Instructions for the task
Please count how many lines below contain the word "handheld" and give nothing but that figure.

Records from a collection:
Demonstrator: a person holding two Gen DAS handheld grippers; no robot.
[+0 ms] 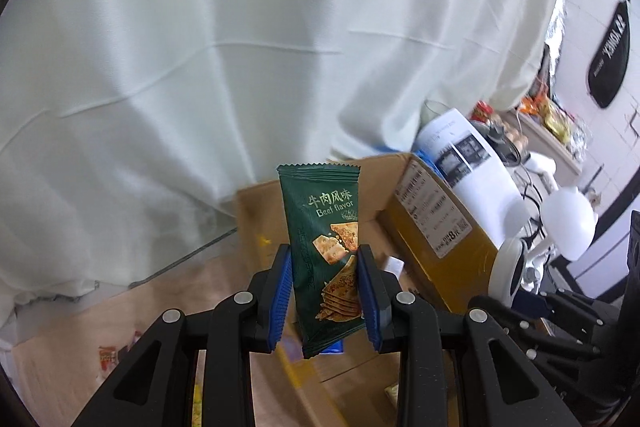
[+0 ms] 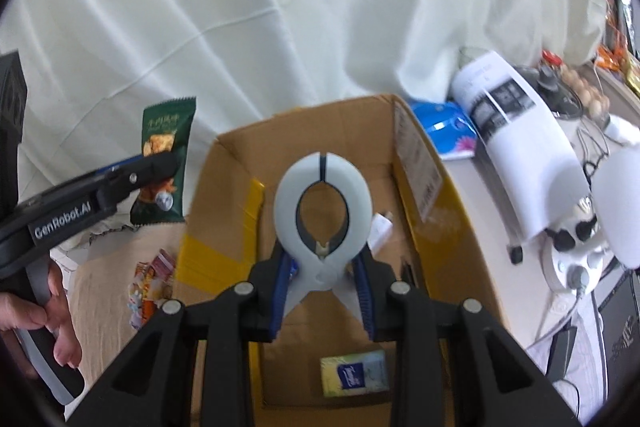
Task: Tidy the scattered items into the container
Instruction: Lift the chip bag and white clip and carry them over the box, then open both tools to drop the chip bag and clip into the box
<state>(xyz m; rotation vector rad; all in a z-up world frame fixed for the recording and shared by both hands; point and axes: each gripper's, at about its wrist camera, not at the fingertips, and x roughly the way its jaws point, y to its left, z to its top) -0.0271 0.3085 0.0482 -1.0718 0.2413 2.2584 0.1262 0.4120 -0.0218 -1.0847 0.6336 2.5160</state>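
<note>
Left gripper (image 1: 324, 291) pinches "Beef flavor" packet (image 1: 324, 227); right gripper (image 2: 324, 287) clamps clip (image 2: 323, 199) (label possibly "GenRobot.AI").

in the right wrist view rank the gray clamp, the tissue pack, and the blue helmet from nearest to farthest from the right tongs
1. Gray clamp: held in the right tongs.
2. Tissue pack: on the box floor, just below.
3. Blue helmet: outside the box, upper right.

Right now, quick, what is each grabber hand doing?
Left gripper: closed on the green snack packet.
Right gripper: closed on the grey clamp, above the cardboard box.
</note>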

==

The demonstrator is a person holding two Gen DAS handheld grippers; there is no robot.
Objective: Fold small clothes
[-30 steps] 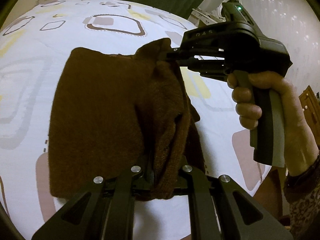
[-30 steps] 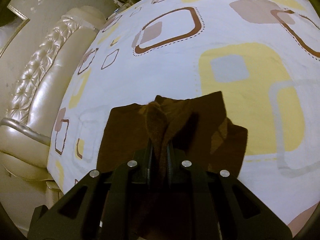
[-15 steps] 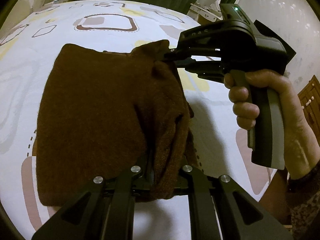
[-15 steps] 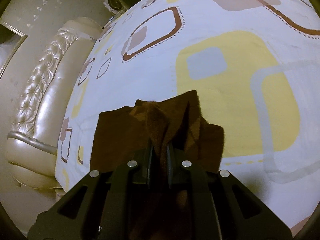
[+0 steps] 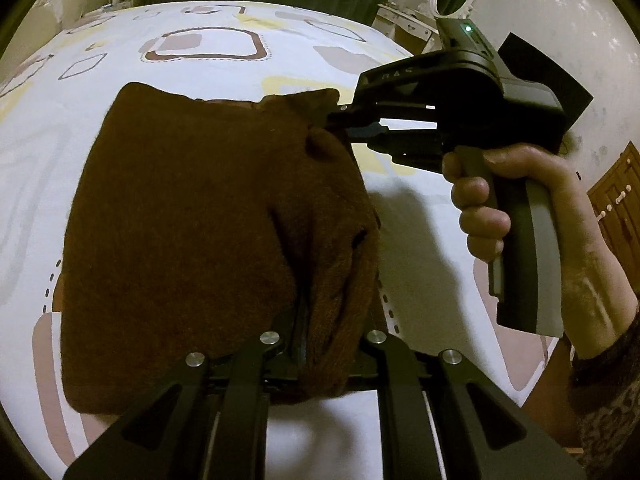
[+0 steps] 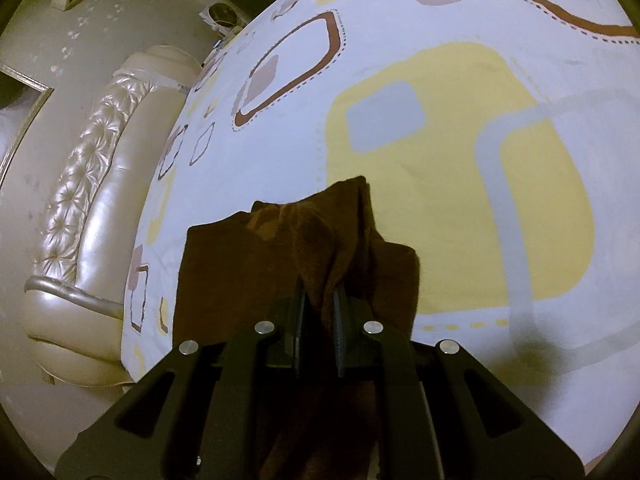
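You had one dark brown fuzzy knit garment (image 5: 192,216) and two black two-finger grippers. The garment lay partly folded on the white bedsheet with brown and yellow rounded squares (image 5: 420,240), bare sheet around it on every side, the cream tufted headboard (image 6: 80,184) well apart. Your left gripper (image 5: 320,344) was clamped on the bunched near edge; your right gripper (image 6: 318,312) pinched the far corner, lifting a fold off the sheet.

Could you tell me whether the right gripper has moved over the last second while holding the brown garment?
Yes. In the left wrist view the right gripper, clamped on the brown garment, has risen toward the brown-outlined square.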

Answer below
2